Communication by email now is more difficult to avoid than ever when current situation is forcing more and more companies to move to work from home. Perhaps most importantly, fear of an uncertain future is placing increasing stress on employees and distracting them from their jobs, leaving more room for errors that can lead to misunderstandings and potentially dangerous consequences for their careers.
Be straight and clear, not short
Unlike face-to-face conversations, emails and direct messages do not always have an obvious tone or much context, so short answers can often be flat.

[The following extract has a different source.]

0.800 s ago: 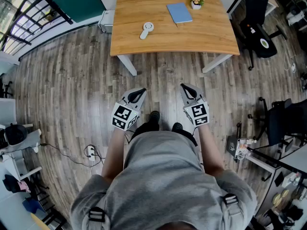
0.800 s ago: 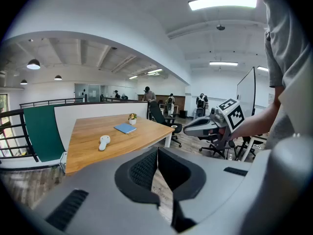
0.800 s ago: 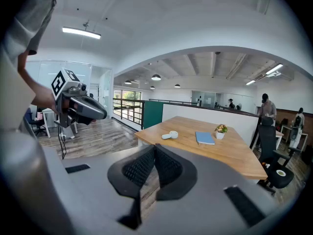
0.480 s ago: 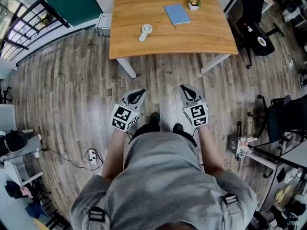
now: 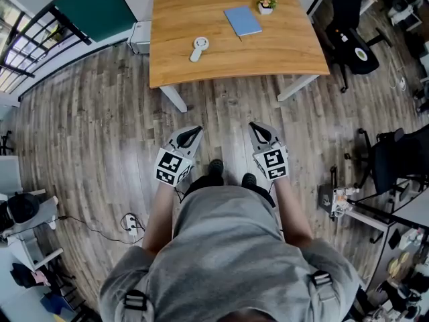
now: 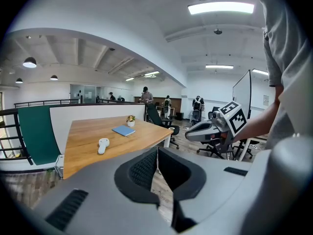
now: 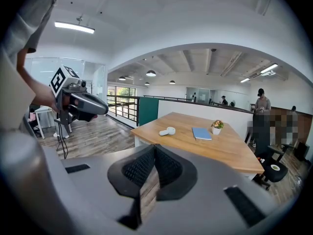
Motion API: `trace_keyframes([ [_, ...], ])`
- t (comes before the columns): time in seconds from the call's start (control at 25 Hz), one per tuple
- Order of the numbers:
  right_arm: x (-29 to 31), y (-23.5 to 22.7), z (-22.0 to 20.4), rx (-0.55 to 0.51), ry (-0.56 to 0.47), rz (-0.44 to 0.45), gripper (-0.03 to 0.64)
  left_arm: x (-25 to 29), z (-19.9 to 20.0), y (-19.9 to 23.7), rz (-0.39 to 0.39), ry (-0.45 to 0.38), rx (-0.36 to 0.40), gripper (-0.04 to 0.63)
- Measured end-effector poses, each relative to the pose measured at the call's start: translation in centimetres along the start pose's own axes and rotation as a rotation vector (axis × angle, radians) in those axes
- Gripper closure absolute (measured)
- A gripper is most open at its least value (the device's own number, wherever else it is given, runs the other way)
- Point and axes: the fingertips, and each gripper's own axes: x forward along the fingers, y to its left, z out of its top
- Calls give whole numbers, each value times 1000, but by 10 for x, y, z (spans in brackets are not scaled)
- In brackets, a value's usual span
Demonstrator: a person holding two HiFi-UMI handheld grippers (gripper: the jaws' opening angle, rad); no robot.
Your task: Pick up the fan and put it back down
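Note:
A small white handheld fan point(image 5: 197, 47) lies flat on the wooden table point(image 5: 201, 69), left of its middle; it also shows as the fan point(image 6: 102, 145) and the fan point(image 7: 167, 130). I stand well back from the table. My left gripper point(image 5: 193, 132) and right gripper point(image 5: 258, 129) are held side by side over the floor in front of my body, both shut and empty, pointing toward the table. Each gripper view shows its jaws pressed together, left gripper point(image 6: 157, 154), right gripper point(image 7: 154, 150).
A blue notebook point(image 5: 242, 21) and a small potted plant point(image 5: 266, 4) lie on the table's far right. Black office chairs point(image 5: 354, 42) stand to the right. A power strip point(image 5: 131, 225) with cable lies on the wood floor at left. Other people stand far across the room.
The table and fan have slid slightly up and left in the head view. Both grippers stay shut in the same pose in front of my body.

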Motion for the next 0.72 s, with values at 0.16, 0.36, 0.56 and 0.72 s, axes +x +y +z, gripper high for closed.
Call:
trace_keyframes([
  [0.16, 3, 2, 3, 14, -13, 6, 611, 3, 3, 6, -18, -11, -2, 571],
  [0.36, 8, 5, 7, 33, -41, 31, 550, 6, 3, 13, -41, -15, -3, 568],
  [0.56, 13, 3, 15, 41, -65, 23, 485, 10, 6, 20, -57, -16, 5, 474],
  [0.72, 18, 7, 17, 71, -82, 55, 356, 12, 7, 24, -70, -19, 2, 374],
])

"No". "OK." "Okay." "That's right." There's nothing more frustrating than getting a one-word email. What, are you nerdy? Are you okay with that? The other person may not be able to say and his guess may not match your intentions.
That doesn't mean you have to write long letters. Just keep it short and clear. Rest assured of what you're writing. If you're in a hurry and can't write a clear and direct message, pick up the phone.
Save the humor for close friends and family
No working relationship is perfect. We all have complaints about our bosses, colleagues, clients and the departments we work with. But you should never conclude that what you say is only between you and your colleague.
Someone can easily take a screenshot of a conversation and send it to another person for entertainment. And if the person you complained about gets an exchange, he will never look at you the same way again.
Another note about forwarding emails: if it's not about HR, don't forward the message without someone else's knowledge. Even if you don't find the message offensive, it's basically the same as talking behind someone else's back.
Do not use emojis
This may be appropriate depending on how comfortable you are with your colleague or boss, but I suggest getting rid of this bad habit once and for all.
Emojis are not only hard to read, but they just add to the confusion. For one employee, just sending a yellow face can mean: "I'm a little nervous." But the recipient could easily read it as "I'm totally screwed."
If you're stressed about this week's workload, just spell, "I have a lot to do today and I don't think I can meet the deadline for this offer. Can I give it to you tomorrow instead?"
Recall of a message does not exempt you from liability
Although some mail programs may come with the Recall message option, using this feature does not always allow you to delete the message from the recipient's mailbox.
In many cases the function simply sends a second message saying that the sender wants to remember the first. And let's be honest, if you received a 'memory' notification, wouldn't you like to open it anyway to see what the problem is?
Bottom line: Read twice, never pout or splash out.